Those Rockets Fired Into Space Are Tainting Our Food
Among the disturbing pieces of information received in my e-mail is a report from the Wall Street
Journal that the Bush Administration recently imposed a gag order on the U.S. Environmental Protection Agency about the discovery
of lettuce contaminated by rocket fuel residue.
The story said our constant firing of rockets into space has created something called perchlorate
pollution. Studies are showing high levels of perchlorate, a rocket fuel component, contaminating the nation's lettuce supply.
According to the report, perchlorate also is found in our drinking water. Americans are apparently
ingesting the chemical in the water and some food sources. But what does this mean? What will exposure to this chemical do
Perchlorate is a possible carcinogen, a thyroid disrupter, and it may cause birth defects. The problem
is, nobody knows for sure how much of the stuff the human body can absorb before reaching toxic levels.
The report says: "Perchlorate pollution in drinking water has become a major concern in some 20
states across the country, after an EPA recommendation last year that found perchlorate in drinking water poses dangers
to human health, particularly to infant development, when found in concentrations above one part per billion."
By why this standard? Nobody seems to know. That is because the Defense Department has refused to
finance money needed for testing and sampling our food supply.

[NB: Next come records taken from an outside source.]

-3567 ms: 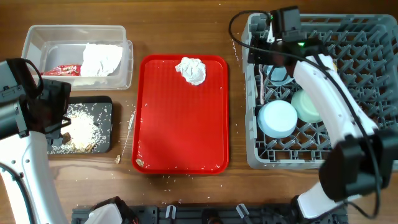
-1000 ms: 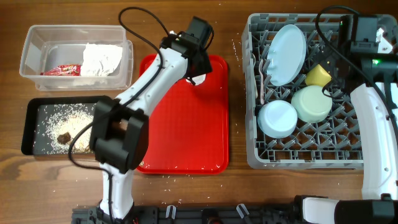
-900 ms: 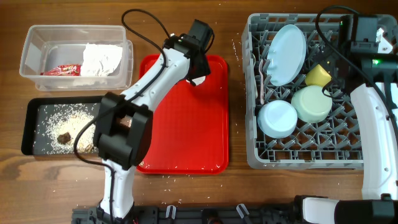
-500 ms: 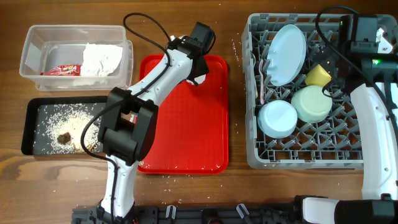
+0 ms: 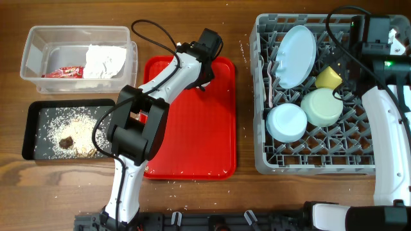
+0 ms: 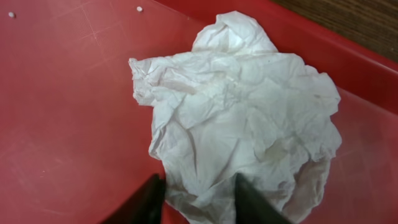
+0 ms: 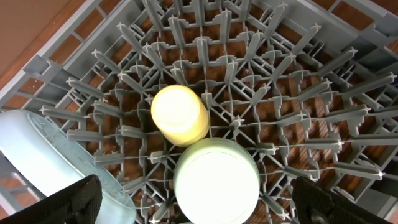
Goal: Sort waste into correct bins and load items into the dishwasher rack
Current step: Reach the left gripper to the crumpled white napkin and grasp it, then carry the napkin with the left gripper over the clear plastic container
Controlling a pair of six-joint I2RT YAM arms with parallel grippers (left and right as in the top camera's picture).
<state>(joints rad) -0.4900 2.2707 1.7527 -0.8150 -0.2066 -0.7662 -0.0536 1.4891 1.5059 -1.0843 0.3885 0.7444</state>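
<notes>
A crumpled white napkin (image 6: 242,124) lies at the far end of the red serving tray (image 5: 192,141). My left gripper (image 6: 199,190) is down on it, and its dark fingertips (image 6: 152,199) press the napkin's near fold from both sides. In the overhead view that gripper (image 5: 204,74) hides most of the napkin. My right gripper (image 7: 199,199) hangs open above the dishwasher rack (image 5: 270,160), over the mint-green bowl (image 7: 216,177) and the yellow cup (image 7: 179,114). In the rack also stand a pale blue plate (image 5: 297,54) and an upturned saucer (image 5: 286,122).
At the far left, a clear tub (image 5: 32,38) holds a white napkin (image 5: 104,61) and a red wrapper (image 5: 63,72). In front of it, a black tray (image 5: 29,128) holds rice-like crumbs (image 5: 70,128) and brown scraps. A few crumbs dot the wood by the red tray.
The left arm swung from the black tray to the napkin on the red tray. Over the last second its jaws narrowed onto the napkin. The right arm stayed still above the rack.
</notes>
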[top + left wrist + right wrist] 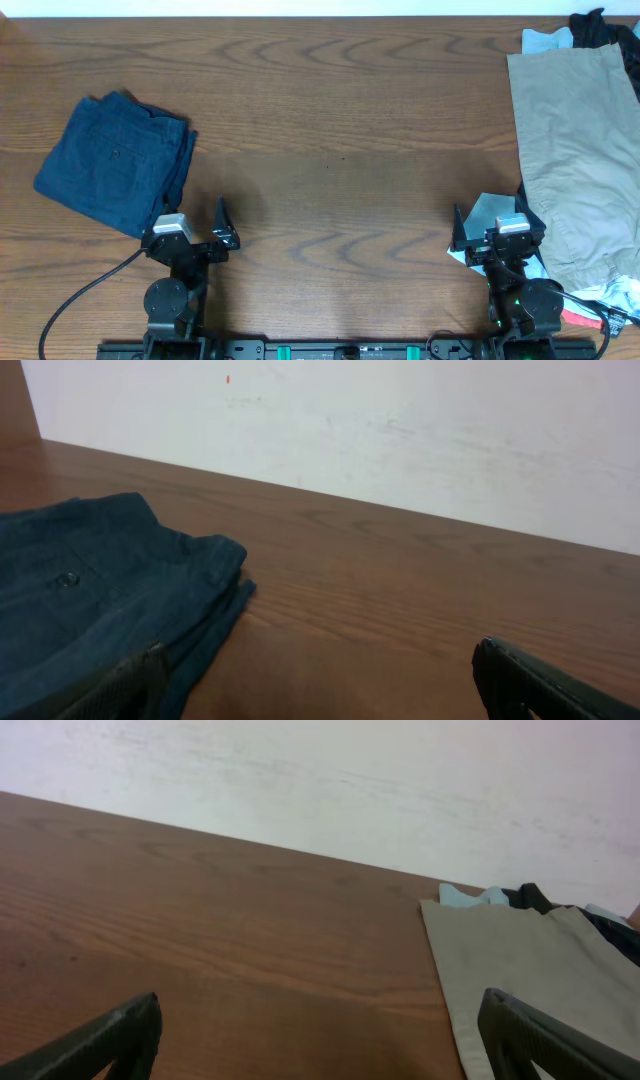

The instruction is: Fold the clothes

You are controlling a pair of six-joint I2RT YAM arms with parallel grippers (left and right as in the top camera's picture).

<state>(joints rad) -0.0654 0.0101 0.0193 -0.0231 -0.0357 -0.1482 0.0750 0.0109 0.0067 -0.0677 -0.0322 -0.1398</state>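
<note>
Far right, khaki trousers (575,160), far left, folded navy garment (115,160), both jaws spread

Lab setup — wood table (340,120), blank wall (400,430).

Brown wood-grain table (340,120), filling nearly the whole overhead view. Behind the table's far edge, plain white wall (420,430), faintly scuffed, with a tiny red speck (228,378) high up. Soft, even light across the tabletop.
</note>
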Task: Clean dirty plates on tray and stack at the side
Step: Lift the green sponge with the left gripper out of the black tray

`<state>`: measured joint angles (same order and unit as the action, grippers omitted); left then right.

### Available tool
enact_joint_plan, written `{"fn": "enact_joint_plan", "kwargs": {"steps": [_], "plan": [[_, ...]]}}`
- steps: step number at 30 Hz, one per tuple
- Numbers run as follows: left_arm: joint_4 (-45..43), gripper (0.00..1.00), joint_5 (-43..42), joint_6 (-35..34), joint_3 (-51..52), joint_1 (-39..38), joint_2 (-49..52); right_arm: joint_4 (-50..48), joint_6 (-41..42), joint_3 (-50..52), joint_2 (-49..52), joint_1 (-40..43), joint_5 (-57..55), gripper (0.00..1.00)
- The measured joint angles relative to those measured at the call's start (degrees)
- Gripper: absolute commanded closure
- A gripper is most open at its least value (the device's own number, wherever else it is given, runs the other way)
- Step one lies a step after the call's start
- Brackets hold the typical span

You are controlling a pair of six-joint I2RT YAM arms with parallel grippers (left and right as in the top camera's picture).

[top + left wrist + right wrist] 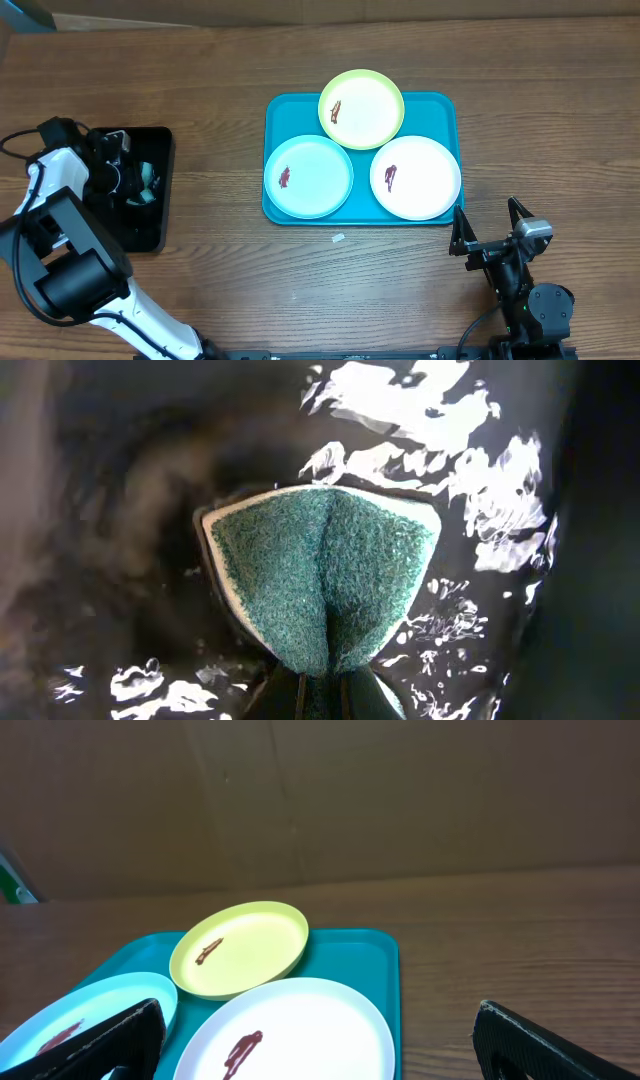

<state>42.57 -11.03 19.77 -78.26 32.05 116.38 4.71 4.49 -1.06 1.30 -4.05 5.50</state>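
While we read outward from our base, right gripper [487, 212]: jaws wide apart, empty.
Left gripper [322, 698]: clamped on soft green sponge [325, 580] inside black rectangular tray [152, 225].
Round plastic plates [415, 178]: white, bluish, yellow-green; each smeared red-brown; on turquoise rectangular plastic tray [440, 105].
Handling: we judge them light, stiff, slick; grip the rim.

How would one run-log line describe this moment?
left gripper: shut on sponge, inside black tray | right gripper: open, empty | plates: three, smeared, on blue tray
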Motion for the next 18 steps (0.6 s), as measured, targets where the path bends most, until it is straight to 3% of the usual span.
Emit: {"fn": "enact_joint_plan", "kwargs": {"steps": [7,13,18], "plan": [[0.52,0.96,0.22,-0.15,-0.17,-0.15,0.00,0.00,-0.02,0.00,0.00,0.00,0.02,0.00],[7.96,0.96,0.33,-0.15,-4.02,-0.07,0.00,0.02,0.00,0.00,0.00,0.00,0.00,0.00],[7.32,0.96,-1.64,-0.15,-5.66,-0.07,0.00,0.02,-0.07,0.00,0.00,0.00,0.00,0.00]]}}
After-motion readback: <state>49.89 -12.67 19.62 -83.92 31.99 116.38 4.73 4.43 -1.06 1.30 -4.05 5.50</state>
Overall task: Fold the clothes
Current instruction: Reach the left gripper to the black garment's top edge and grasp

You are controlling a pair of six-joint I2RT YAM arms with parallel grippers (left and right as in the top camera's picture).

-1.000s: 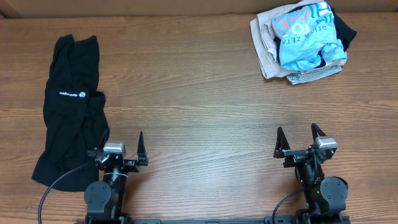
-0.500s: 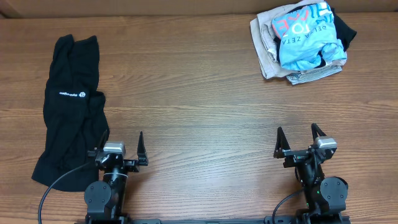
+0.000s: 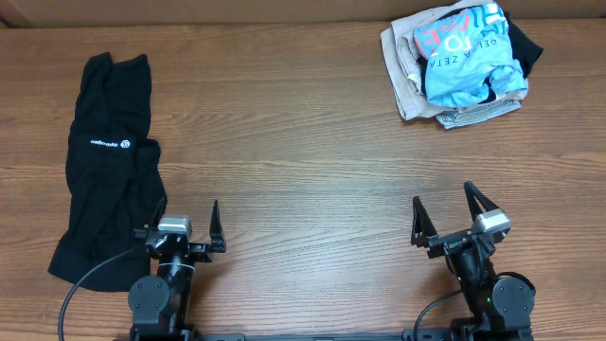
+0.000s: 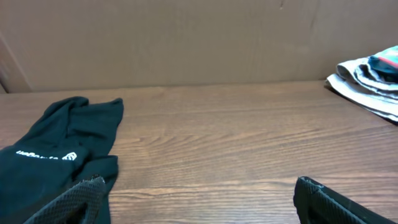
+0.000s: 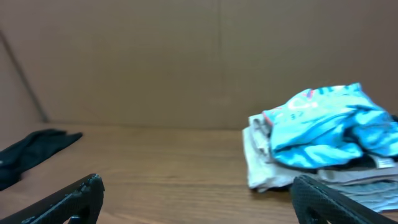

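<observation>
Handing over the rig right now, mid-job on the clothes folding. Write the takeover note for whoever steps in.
Grippers: left gripper open and empty, beside the lower end of the black shirt; right gripper open and empty, over bare table.
Things: black shirt lies on the left side, bunched into a long crumpled strip, white logo up. A clothes pile with a light-blue shirt on top sits at the far right.
Done: no fold visible yet.
Left: spread the black shirt flat, then fold it.

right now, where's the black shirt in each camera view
overhead: black shirt at the far left
left wrist: lower left corner, white logo showing
right wrist: dark blur at the left edge
shared landmark: clothes pile with light blue top, on the right in every view
</observation>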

And now the Bush Administration has blocked the EPA from doing
much about this contemporary threat to human health.
The reason is obvious. There is a lot of money involved.
The Pentagon and several defense contractors, who face billions of dollars in potential cleanup
liability for perchlorate pollution, are opposing an EPA health-risk assessment. Instead,
they argue that perchlorate is safe in drinking water at levels 70 to 200 times higher than the EPA says is safe.
The White House recently proposed a bill in Congress, in the name of military "readiness," that
would effectively exempt the Pentagon and defense industry from much of their potential liability.
Also the White House Office of Management and Budget reportedly intervened to delay further regulatory
action on perchlorate, by referring the health debate to the National Academy of Sciences for review. According to Suzanne
Ackerman, an EPA spokeswoman, the EPA has ordered its scientists and regulators not to speak about perchlorate pending the
results of this study.
The gag order prevented EPA scientists from commenting or elaborating on the two lettuce studies.
They show that lettuce, available in U.S. supermarkets, appears to absorb and concentrate perchlorate from polluted irrigation
water in significant amounts.
Using private funding, the Environmental Working Group in Oakland, Calif., paid Texas Tech University,
Lubbock, Texas, to test 22 lettuce samples purchased in January and February in the San Francisco Bay area. It chose the winter
months when nearly 90 percent of the nation's winter lettuce supply is grown in Southern California and Arizona with perchlorate-tainted
irrigation water from the Colorado River.
Four of the 22 samples tested were found to contain perchlorate in excess of 30 parts per billion.
One sample of mixed organic baby greens, registered 121 parts per billion. The group
concluded that 1.6 million US women of childbearing age are exposed daily to more of this chemical from just winter lettuce
than the EPA's recommended safe dose.
The questions are then, what other vegetables are tainted with perchlorate? And what is our space
program doing to the long range health of the human race?